John F. Burrows introduced Delta, a simple measure of
authorial difference in his Busa Award lecture (2001), and
further elaborated upon it in three articles (2002a, 2002b, 2003).
In all of these discussions Burrows relies on an Excel
spreadsheet that helps to simplify and partially automate the
calculation of Delta. At the ALLC/ACH conference in
Gothenburg, David L. Hoover presented the results of further
tests of Delta on prose and discussed a more complex version
of Burrows's spreadsheet that takes the automation of the
calculation and the analysis of results much further (2004a),
and he has just published two articles that rely on such
spreadsheets (2004b, 2004c).
Given the burst of activity in authorship attribution circles
following the introduction of Delta, many researchers are
interested in using it on various projects. Unfortunately, even
Hoover's 2004 versions of the spreadsheet are rather daunting
in their complexity, and their macros are difficult to understand
because they do not include comments. Further, the researcher
must do substantial analytical work on raw word frequency
lists before they can be inserted in the spreadsheet for Delta
testing. Once the lists are produced, the frequencies must be
transformed into text percentages and a zero frequency record
must be inserted in the list for each text if any of the most
frequent words does not occur in that text. This is not a
significant problem for analyses using only a small number of
the most frequent words because nearly all of them will occur
in each text, but, as Hoover has shown (2004b, 2004c),
increasing the word list to the 700-800 most frequent often
improves the accuracy of the analysis, and many of the 800
most frequent words will normally fail to appear in one or more
of the texts. Manually adding zero records may be an acceptable
method in small analyses, but it would be an extremely
time-consuming and error-prone process if the 800 most
frequent words in a set of fifty or more texts were to be
Hoover's analyses also show that removing personal pronouns
and words for which a single text provides nearly all the
occurrences significantly improves Delta (and other kinds of
statistical analyses of authorship), and these are non-trivial
processes that are difficult enough to prevent some researchers
from trying out these techniques. The addition of the various
possibilities for Delta Prime introduced in Hoover's second article (2004c) makes for still greater complication, and seems
likely to prevent the interested humanist who is not an Excel
maven from further testing these innovative measures on new
corpora and from using them in real authorship attribution
My current project involves further elaboration of Hoover's
spreadsheets to automate more of the necessary processes.

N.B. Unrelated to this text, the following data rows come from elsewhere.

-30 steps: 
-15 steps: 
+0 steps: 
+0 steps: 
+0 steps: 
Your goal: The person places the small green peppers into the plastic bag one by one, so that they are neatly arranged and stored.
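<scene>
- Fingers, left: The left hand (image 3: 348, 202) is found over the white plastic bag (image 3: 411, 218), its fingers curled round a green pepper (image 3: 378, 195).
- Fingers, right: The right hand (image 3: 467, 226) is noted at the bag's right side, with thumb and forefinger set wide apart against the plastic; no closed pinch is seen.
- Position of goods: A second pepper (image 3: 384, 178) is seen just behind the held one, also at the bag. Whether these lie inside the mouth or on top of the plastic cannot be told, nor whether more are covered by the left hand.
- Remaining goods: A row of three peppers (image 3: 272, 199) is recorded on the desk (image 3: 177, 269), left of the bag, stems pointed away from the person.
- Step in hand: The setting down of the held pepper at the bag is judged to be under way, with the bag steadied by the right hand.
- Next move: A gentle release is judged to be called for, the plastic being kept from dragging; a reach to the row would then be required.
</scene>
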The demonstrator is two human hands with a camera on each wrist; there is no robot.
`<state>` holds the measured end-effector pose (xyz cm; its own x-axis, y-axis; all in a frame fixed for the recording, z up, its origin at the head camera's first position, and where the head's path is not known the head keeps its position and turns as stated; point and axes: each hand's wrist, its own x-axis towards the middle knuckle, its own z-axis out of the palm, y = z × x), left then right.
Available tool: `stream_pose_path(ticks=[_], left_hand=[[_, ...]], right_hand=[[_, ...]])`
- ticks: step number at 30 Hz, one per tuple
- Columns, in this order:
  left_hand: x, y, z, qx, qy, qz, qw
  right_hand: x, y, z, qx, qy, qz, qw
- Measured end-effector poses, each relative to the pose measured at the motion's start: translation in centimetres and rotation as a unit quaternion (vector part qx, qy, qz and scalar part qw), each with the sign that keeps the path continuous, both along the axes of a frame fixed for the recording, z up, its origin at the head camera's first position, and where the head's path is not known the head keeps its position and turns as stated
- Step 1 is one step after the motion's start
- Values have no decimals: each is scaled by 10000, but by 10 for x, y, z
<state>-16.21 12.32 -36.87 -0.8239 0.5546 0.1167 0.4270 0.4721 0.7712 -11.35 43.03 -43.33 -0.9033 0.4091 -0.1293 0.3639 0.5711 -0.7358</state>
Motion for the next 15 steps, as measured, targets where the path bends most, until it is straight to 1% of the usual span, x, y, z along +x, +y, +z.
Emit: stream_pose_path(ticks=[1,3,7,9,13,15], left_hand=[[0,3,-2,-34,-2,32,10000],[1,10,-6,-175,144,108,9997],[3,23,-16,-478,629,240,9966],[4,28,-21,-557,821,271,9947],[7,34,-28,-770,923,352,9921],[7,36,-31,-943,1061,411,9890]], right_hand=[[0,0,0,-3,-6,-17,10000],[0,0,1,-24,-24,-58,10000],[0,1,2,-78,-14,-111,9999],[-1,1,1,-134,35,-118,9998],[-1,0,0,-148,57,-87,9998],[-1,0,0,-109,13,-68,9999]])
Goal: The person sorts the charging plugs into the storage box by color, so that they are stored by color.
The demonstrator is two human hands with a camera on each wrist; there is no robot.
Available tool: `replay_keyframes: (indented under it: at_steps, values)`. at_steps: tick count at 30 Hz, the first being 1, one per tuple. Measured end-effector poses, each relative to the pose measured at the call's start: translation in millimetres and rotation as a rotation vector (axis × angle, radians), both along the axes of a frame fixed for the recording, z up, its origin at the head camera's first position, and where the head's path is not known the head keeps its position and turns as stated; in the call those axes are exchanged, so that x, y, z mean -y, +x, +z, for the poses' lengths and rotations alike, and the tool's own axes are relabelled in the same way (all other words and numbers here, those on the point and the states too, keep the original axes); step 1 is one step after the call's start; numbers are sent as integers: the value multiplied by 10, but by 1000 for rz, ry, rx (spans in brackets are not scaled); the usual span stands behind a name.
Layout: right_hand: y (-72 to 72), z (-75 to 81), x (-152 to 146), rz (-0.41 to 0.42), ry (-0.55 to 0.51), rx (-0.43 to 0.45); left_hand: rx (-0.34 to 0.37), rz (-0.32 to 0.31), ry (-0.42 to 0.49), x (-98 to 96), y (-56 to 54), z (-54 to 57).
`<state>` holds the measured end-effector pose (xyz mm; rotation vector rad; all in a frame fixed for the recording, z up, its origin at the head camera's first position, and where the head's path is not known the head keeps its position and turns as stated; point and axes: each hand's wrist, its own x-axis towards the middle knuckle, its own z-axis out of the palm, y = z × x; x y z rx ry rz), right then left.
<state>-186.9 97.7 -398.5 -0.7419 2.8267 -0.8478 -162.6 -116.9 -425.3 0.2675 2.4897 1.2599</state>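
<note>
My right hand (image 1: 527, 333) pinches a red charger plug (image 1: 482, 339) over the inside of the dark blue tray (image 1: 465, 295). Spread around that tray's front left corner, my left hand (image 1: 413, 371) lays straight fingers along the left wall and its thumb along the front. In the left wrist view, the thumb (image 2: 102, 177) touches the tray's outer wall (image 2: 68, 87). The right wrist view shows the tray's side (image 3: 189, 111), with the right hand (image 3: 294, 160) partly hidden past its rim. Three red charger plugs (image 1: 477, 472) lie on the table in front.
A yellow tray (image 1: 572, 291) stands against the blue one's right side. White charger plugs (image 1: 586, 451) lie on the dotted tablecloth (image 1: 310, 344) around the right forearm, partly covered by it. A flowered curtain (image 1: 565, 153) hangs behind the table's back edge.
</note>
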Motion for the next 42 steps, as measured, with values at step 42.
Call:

Beginning with a version provided by Hoover that includes
explanatory comments on the macros by Marc LeBlanc of
Wheaton College (MA), I hope to produce a spreadsheet that
can accept as input a list of the authors and texts, the raw word
frequencies from the corpus as a whole and from the individual
primary and test texts. The complete analysis will be performed
within the spreadsheet itself. This will allow anyone who has
access to any of the myriad of software tools that can produce
ranked frequency lists to try out Delta and the various Delta
Primes without needing to have expertise in text analysis, Excel,
or Visual Basic. The project is currently under way, with the
various formulas for calculating Delta and the various Delta
Primes already added and the analytic work planned out and
in progress. Initial testing has begun to determine whether or
not the macros will operate with acceptable speed, and whether
the limitations of Excel will impact the number of frequent
words that can be analyzed. If performance proves too poor, I
intend to use other methods than Visual Basic and link them
as seamlessly as possible with the spreadsheet. By the time of
the conference, I expect to have a fully operational version to
demonstrate and distribute to anyone who is interested.
A secondary benefit of the current project is more wide ranging,
having to do with the question of how to balance using the good
tools for performing the analysis and manipulation of the word
frequency lists (certainly Visual Basic is not one of them!), and
providing a tool that is usable by the largest possible number
of users, even if those users are not particularly computer
literate. This has long been a question of serious interest to
software developers, and the relatively small scale of this project
may allow it to come to the fore in interesting ways. I hope to
benefit from the expertise of conference attendees in continuing
to develop and improve The Delta Spreadsheet.